#### [Problem]
Only the lines from the top of the data through the one with "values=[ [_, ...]" are to be written out, each exactly as it stands.

[Collected data]
---*---

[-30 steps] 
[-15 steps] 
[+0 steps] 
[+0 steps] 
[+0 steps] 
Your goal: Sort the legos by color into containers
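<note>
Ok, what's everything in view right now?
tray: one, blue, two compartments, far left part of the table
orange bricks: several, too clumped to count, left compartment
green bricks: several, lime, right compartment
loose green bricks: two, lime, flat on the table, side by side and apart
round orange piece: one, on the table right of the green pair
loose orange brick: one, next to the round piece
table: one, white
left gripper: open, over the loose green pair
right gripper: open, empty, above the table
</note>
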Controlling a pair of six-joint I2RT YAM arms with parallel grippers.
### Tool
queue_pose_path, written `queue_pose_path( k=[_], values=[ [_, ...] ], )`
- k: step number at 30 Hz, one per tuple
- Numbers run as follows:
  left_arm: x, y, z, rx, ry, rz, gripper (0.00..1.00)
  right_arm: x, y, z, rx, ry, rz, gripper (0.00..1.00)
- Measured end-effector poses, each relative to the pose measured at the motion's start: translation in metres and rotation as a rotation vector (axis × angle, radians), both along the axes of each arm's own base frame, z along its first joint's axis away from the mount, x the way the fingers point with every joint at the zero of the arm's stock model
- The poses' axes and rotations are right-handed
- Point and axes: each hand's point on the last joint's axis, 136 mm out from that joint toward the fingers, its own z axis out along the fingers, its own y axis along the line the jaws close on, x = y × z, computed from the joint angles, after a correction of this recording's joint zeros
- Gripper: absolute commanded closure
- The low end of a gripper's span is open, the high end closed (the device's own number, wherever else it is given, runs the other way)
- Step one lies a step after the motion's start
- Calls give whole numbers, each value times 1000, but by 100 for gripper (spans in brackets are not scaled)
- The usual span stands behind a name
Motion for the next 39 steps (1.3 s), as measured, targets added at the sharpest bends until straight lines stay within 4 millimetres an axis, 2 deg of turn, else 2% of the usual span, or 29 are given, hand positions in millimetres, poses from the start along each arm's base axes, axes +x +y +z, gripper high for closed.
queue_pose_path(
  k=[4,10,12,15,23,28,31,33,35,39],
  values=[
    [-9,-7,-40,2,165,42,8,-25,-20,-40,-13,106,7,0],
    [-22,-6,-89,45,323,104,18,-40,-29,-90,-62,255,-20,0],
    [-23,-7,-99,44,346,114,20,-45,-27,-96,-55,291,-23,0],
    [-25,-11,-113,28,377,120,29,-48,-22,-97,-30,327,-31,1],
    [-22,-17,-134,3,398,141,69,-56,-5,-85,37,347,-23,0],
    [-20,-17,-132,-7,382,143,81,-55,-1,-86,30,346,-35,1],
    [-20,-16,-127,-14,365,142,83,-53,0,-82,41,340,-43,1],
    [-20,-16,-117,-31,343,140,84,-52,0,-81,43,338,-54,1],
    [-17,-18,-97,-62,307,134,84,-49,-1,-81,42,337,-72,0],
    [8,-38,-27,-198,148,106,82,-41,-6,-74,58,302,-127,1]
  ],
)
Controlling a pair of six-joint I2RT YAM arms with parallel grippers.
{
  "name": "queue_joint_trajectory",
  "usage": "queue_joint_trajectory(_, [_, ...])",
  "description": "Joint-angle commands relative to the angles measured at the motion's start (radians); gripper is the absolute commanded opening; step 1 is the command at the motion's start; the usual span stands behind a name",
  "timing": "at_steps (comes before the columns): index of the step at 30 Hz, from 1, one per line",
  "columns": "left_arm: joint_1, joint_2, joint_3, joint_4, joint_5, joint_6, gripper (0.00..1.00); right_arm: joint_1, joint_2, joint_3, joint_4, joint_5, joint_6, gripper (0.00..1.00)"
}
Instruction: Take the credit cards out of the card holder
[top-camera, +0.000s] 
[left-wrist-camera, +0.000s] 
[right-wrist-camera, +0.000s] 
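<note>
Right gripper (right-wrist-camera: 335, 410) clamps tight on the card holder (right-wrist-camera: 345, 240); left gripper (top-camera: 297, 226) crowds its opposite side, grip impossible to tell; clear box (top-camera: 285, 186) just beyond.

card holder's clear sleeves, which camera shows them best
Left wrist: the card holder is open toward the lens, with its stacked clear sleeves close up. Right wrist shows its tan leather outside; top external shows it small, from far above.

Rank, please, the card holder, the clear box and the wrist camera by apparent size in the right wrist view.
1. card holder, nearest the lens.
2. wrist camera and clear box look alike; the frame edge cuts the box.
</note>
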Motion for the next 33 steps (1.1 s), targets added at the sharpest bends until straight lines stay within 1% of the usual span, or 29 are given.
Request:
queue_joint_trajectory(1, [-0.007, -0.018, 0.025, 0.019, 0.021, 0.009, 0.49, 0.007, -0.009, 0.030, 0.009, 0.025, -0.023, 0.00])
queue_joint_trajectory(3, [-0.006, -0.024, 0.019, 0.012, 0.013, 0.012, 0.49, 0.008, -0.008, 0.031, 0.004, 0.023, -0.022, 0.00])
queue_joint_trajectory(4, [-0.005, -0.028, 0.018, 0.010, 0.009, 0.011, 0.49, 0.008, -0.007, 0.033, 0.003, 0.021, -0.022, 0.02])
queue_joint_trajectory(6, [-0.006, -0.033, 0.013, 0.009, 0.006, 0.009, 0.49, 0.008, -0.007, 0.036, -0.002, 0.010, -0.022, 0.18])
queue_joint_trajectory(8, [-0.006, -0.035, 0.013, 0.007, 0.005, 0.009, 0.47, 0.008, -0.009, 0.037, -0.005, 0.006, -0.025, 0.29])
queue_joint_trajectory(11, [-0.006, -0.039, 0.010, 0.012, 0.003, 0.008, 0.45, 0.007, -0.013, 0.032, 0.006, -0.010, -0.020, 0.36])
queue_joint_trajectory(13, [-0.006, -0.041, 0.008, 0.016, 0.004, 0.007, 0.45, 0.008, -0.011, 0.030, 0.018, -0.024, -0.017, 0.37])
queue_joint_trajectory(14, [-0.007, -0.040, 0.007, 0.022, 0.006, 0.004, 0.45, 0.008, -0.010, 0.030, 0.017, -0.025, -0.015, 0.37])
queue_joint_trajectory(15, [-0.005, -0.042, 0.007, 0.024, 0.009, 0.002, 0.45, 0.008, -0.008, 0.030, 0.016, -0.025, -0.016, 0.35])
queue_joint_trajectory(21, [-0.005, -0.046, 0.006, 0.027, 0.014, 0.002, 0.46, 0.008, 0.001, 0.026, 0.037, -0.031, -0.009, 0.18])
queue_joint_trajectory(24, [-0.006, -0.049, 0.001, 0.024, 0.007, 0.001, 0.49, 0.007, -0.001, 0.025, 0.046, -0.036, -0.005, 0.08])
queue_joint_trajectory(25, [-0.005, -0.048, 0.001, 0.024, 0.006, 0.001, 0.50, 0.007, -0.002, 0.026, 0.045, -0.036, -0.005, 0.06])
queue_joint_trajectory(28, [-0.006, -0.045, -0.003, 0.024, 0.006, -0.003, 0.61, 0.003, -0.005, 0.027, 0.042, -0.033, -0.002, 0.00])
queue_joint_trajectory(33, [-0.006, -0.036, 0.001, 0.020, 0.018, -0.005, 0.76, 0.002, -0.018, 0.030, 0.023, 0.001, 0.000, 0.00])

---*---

#### [Solution for this exercise]
[-30 steps] 
[-15 steps] 
[+0 steps] 
[+0 steps] 
[+0 steps] 
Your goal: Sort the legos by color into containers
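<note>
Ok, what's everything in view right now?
tray: one, blue, two compartments, far left part of the table
orange bricks: several, too clumped to count, left compartment
green bricks: several, lime, right compartment
loose green bricks: two, lime, flat on the table, side by side and apart
round orange piece: one, on the table right of the green pair
loose orange brick: one, next to the round piece
table: one, white
left gripper: open, over the loose green pair
right gripper: open, empty, above the table
</note>
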Controlling a pair of six-joint I2RT YAM arms with parallel grippers.
### Tool
queue_pose_path, written `queue_pose_path( k=[_], values=[ [_, ...] ], )`

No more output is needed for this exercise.